Para entender el fondo de la situación, Minuto60 consultó a José Stalin Rojas, director del Observatorio de Movilidad de la Universidad Nacional, quien advierte que lo que está ocurriendo no puede leerse únicamente como un problema de una marca, sino como un reflejo de las limitaciones del ecosistema de movilidad eléctrica en el país.

“La movilidad eléctrica ha empezado a ganar terreno, así lo reflejan las ventas de autos híbridos y eléctricos, así como de motos. Sin embargo, se necesita fortalecer el ecosistema tanto en la cantidad de tomas en los conjuntos residenciales, en los centros comerciales y en las electrolineras. También los puntos de recarga necesitan más proliferación”, explica.

Rojas pone el foco en el servicio técnico, un aspecto clave que puede convertirse en un cuello de botella a medida que crece el mercado.

Se necesita ampliar y fortalecer el servicio técnico para que un conductor común y corriente pueda actuar cuando se detiene el auto.

José Stalin Rojas

Finalmente, advierte que el país debe prepararse para una mayor demanda energética, pues “Colombia tiene capacidad de suministro de energía, pero se necesitan inversiones en infraestructura para que las electrolineras sean más frecuentes, como ocurre con las gasolineras”.

En medio de este panorama, Minuto60 consultó a la Superintendencia de Industria y Comercio sobre el número de quejas recibidas relacionadas con estos problemas en la comercialización y entrega de vehículos eléctricos, particularmente en el caso de Tesla, pero a la fecha no ha obtenido respuesta, lo que deja un vacío en la información oficial sobre la magnitud real de la situación.

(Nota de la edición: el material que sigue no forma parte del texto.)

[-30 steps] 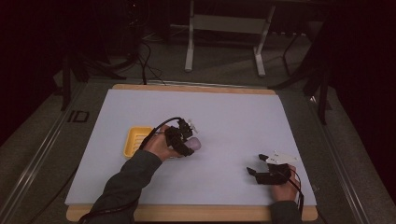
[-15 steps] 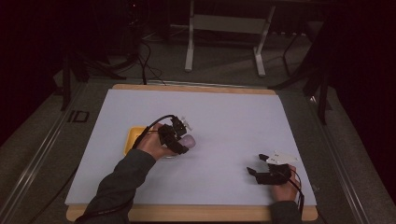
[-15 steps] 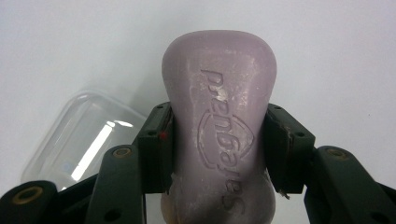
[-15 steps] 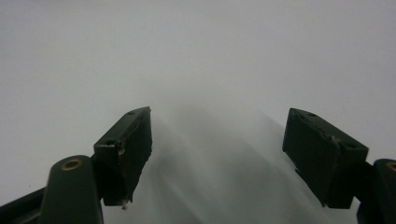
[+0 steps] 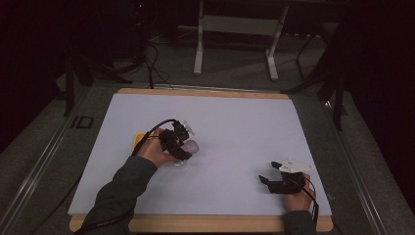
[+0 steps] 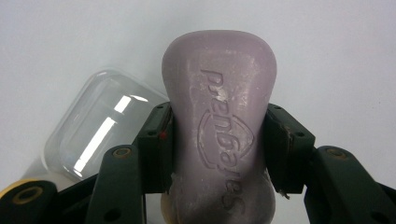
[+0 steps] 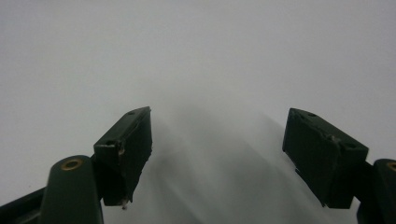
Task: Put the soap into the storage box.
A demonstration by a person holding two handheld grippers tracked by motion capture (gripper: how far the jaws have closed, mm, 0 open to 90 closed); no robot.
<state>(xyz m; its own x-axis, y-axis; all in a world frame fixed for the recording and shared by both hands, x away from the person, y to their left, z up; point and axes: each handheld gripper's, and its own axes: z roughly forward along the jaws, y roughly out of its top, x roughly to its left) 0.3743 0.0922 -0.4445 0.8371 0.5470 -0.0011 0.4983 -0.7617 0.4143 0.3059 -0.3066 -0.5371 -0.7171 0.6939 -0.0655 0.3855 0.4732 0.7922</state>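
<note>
Your left gripper [image 6: 217, 140] pinches the soap [image 6: 219, 126] across its narrow waist, one pad on each side, and the purple bar stands up through the centre of the left gripper view with its rounded head well past the jaws. In the high view that gripper [image 5: 178, 144] sits left of centre, soap [image 5: 190, 146] poking out toward the right. The waist is where the bar is thinnest and its sides curve, so the pads bear on slopes; squeeze unevenly or swing your wrist fast and the bar could pivot or slide out. Crumbs of soap already cling near the pads, which suggests the surface is soft and may shear under pressure.

The clear lid [image 6: 100, 123] lies at middle left of the left gripper view, just behind the left jaw. It looks light; brush it with that jaw and it will likely skid across the sheet [image 6: 327, 56]. Whether the soap is lifted clear of it I cannot tell. A yellow thing [image 5: 140, 142], partly hidden by your hand in the high view, lies at the left beside the gripper; I judge it the soap's dish, so lowering blind could mean landing on its rim.

Your right gripper [image 7: 217, 154] stands spread and empty over bare sheet, at lower right of the high view [image 5: 269, 174], well apart from the soap, too far to catch a slip
</note>
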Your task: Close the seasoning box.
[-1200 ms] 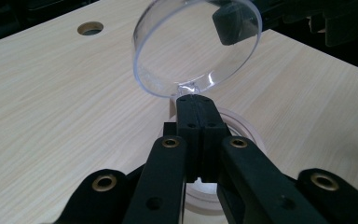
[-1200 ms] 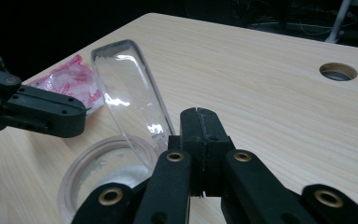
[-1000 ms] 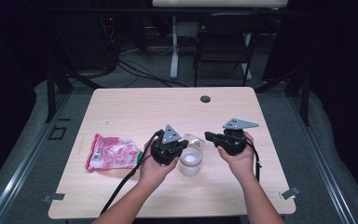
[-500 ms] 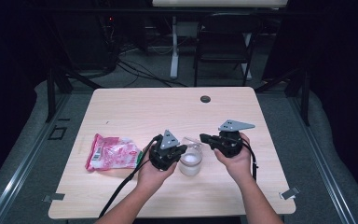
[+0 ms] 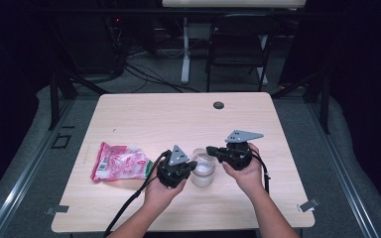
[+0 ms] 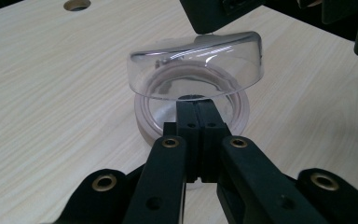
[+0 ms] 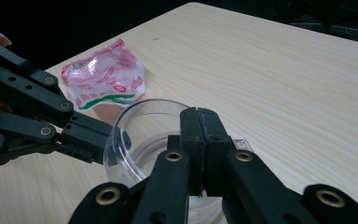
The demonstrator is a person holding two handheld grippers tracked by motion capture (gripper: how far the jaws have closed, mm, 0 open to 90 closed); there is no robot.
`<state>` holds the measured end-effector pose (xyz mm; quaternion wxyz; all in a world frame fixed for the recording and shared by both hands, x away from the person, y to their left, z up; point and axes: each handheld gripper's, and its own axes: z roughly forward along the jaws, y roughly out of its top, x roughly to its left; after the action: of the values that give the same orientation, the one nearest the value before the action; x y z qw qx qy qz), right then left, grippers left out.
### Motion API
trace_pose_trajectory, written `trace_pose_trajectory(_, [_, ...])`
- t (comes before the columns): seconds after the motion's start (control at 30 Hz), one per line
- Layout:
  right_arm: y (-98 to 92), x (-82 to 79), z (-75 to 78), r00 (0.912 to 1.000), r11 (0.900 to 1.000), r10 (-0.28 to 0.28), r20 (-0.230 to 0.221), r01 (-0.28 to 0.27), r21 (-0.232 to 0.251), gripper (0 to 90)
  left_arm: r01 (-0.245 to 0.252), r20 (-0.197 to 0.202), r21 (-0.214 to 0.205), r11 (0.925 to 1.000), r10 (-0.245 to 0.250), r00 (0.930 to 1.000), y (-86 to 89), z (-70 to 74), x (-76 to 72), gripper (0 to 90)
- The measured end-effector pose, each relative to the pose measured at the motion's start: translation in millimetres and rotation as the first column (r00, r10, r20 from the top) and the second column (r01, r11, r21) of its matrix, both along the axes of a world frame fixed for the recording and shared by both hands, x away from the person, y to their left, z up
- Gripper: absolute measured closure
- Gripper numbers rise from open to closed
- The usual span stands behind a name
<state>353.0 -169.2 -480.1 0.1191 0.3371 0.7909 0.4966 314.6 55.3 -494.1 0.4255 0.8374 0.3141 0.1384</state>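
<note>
1. Your bench (image 5: pixel 144 119) is a pale wood top with a round cable hole (image 5: pixel 219 105) near its far edge; the work sits at the near middle, between your two hands.
2. A crinkled pink and white snack packet (image 5: pixel 119 162) lies flat to the left of the work, apart from it and not involved.
3. The clear plastic cup (image 5: pixel 203 170) stands on the bench between the tools. It looks light and thin-walled, so expect it to flex, slide on the smooth wood and tip easily. It also looks slippery.
4. Its clear domed lid (image 6: pixel 200 63) sits tilted above the cup's rim, lifted on one side. Take it by the edge, not the crown, and squeeze lightly because it will buckle.
5. Your left tool (image 5: pixel 187 167) has its jaws pressed together, tips at the cup's near rim under the lid; whether they pinch the rim I cannot tell.
6. Your right tool (image 5: pixel 211 149) is likewise pressed together at the opposite side, over the rim.
</note>
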Motion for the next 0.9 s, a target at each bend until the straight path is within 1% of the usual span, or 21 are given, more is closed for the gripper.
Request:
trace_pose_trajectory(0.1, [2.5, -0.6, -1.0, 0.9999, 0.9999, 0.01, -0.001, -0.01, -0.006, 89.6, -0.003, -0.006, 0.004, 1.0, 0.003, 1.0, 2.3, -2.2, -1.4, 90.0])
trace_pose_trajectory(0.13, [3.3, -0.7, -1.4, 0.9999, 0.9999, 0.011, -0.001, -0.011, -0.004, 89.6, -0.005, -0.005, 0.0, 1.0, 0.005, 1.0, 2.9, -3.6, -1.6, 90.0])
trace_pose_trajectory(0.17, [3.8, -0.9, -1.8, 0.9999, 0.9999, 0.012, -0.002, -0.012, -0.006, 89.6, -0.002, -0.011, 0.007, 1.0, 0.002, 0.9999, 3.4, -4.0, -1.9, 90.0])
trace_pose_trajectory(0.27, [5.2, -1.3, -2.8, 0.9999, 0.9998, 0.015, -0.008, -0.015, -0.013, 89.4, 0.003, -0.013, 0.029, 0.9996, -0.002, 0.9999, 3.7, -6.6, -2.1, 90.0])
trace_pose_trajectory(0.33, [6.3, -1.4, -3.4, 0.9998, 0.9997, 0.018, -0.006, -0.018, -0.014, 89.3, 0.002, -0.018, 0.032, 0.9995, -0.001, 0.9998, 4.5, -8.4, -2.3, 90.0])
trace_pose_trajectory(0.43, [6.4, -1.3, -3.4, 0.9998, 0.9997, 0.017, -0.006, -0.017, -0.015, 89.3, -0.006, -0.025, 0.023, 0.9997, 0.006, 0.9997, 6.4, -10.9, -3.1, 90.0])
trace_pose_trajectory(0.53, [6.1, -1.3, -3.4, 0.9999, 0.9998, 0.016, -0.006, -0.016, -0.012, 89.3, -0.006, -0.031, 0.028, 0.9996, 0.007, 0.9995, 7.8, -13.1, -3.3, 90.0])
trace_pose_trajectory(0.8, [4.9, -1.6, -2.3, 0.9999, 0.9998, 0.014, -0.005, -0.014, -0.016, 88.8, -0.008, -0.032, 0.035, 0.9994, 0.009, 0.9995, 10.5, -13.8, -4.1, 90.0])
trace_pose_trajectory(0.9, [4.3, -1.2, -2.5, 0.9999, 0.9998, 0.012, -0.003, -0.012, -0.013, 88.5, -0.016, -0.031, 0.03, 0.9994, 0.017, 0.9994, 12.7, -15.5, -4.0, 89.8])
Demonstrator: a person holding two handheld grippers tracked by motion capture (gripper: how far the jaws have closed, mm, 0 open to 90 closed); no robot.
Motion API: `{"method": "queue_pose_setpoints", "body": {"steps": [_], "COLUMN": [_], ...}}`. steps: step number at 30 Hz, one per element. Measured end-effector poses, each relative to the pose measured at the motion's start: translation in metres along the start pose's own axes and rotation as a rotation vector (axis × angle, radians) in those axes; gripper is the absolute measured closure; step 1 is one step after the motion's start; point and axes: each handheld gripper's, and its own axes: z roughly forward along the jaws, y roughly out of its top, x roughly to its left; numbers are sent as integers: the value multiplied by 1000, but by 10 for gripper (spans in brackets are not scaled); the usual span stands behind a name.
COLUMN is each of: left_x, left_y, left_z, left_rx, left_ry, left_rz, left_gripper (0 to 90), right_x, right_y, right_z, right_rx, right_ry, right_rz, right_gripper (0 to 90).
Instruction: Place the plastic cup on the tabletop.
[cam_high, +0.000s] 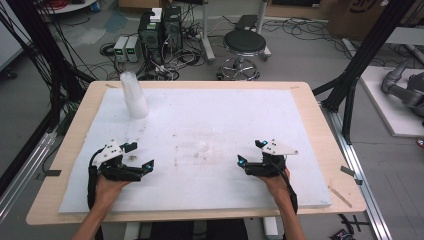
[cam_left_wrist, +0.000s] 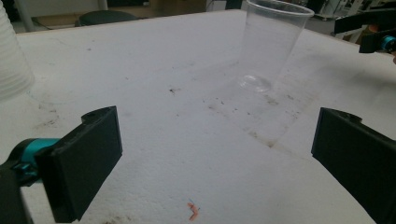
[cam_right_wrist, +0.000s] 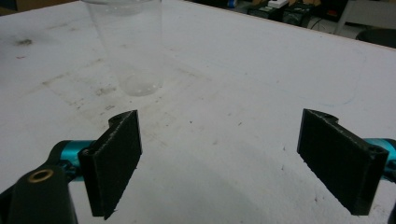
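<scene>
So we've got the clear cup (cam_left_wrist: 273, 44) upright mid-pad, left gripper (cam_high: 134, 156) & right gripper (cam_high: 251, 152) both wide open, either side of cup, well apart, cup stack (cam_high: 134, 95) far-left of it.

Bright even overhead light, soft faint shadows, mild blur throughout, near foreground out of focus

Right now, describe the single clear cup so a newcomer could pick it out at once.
Start at the white foam board covering the wooden table. Near its middle, between the two grippers, stands a single clear plastic cup, upright and mouth up. Unlike the tall stack of cups in the far left corner, it stands alone and is almost see-through.
</scene>
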Motion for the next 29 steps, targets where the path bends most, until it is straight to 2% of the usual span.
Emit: {"method": "queue_pose_setpoints", "body": {"steps": [7,16,23,29], "left_x": [-1,-1,-1,-1], "left_y": [0,0,0,0], "left_z": [0,1,0,0], "left_rx": [3,5,1,1], "left_ry": [3,4,3,3], "left_rz": [8,16,11,12], "left_gripper": [18,18,17,18], "right_x": [-1,-8,-7,-8], "right_y": [-2,-10,-11,-12], "right_z": [-1,-4,-5,-6], "right_rx": [-23,-53,-67,-77], "right_ry": [-16,-27,-30,-22], "right_rz": [5,43,32,44], "right_gripper": [140,140,140,140]}}
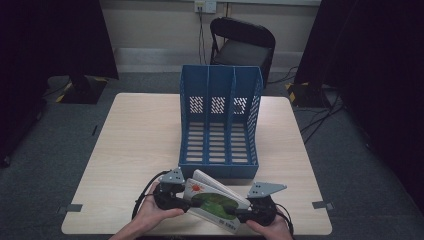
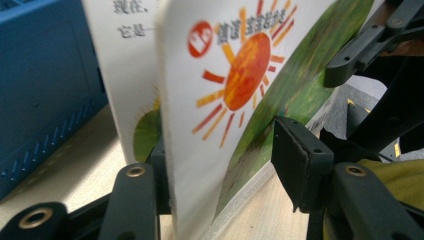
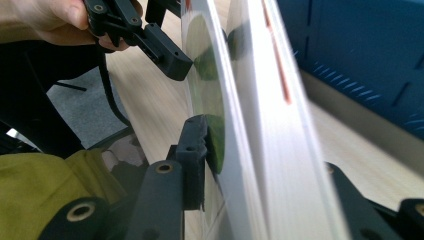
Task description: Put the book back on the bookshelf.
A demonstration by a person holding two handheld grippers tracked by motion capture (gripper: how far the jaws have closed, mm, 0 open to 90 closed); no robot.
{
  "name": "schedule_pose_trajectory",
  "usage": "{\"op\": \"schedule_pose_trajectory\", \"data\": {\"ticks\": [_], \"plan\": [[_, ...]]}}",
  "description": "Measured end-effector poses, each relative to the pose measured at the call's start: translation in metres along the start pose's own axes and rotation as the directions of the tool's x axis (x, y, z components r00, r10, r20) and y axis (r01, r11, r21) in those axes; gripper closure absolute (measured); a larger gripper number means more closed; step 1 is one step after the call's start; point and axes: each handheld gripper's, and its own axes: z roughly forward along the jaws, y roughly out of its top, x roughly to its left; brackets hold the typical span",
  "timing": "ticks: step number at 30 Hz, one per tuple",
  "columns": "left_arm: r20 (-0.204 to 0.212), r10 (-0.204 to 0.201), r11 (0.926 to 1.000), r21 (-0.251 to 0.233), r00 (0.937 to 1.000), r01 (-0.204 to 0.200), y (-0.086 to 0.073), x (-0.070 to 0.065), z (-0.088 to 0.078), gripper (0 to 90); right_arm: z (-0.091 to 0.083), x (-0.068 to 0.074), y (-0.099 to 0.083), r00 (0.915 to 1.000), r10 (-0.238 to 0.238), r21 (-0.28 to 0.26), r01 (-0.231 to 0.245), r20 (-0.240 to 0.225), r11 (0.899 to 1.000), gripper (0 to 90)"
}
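Observation:
A thin picture book (image 1: 215, 202) with a white cover, an orange sun and a green patch stands tilted near the table's front edge, its pages slightly fanned. My left gripper (image 1: 184, 198) is at the book's left end. In the left gripper view the front cover (image 2: 240, 75) runs between the jaws of the left gripper (image 2: 225, 160); the right pad (image 2: 295, 150) stands a little off the cover, so it is open. My right gripper (image 1: 236, 215) is at the book's right end. In the right gripper view the right gripper (image 3: 265, 165) is shut on the book (image 3: 255, 125), its left pad (image 3: 196, 150) pressed on the green cover.
A blue three-slot file rack (image 1: 220, 120) stands on the light wooden table (image 1: 140, 140) just behind the book, its open side toward me. A black folding chair (image 1: 245, 42) is beyond the far edge. Bare tabletop lies left and right of the rack.

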Motion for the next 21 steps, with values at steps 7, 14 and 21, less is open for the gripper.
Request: {"op": "schedule_pose_trajectory", "data": {"ticks": [7,14,21], "plan": [[-0.054,-0.065,0.9965,-0.057,0.9964,0.062,-0.001,0.010,-0.010,44.6,-0.008,0.003,0.002,0.9965,-0.053,-0.001,0.053,0.065,0.999,74.3],[-0.077,-0.083,0.9956,-0.050,0.9935,0.080,-0.002,0.017,-0.008,39.9,-0.009,0.005,0.001,0.9964,-0.057,-0.010,0.057,0.063,0.998,74.4],[-0.082,-0.024,0.9997,0.005,0.9964,0.025,-0.001,0.011,0.006,43.2,0.003,0.012,-0.005,0.9980,-0.034,-0.006,0.034,0.054,0.999,67.2]]}}
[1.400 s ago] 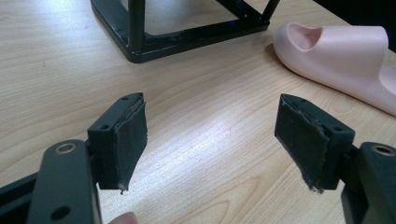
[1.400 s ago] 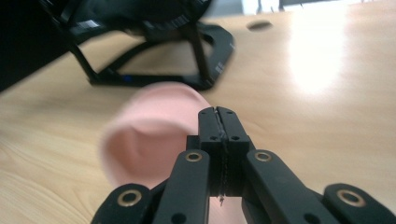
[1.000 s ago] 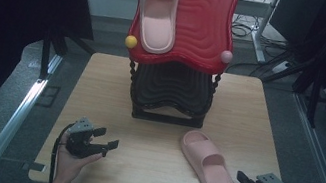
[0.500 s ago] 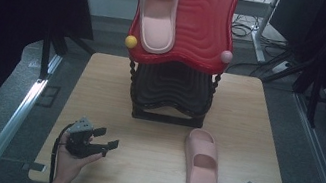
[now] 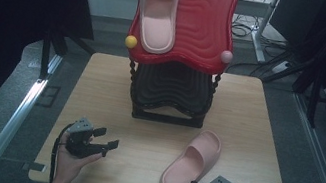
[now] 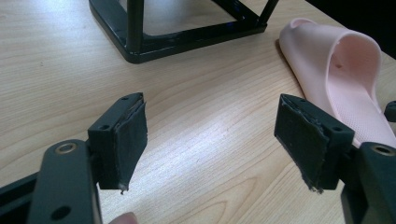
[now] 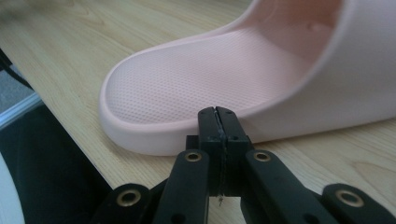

Sin duda, lo que está ocurriendo con Tesla en Colombia trasciende los retrasos o los problemas logísticos y se convierte en un reto de confianza en un mercado que todavía está en construcción, donde cada experiencia pesa y donde la promesa de innovación debe ir acompañada de una operación capaz de responder a las condiciones locales.

La transición hacia la movilidad eléctrica no depende únicamente de la tecnología, sino de la capacidad de adaptarla a la realidad de los usuarios, un desafío que hoy en discusión y que definirá el futuro de este segmento en el país.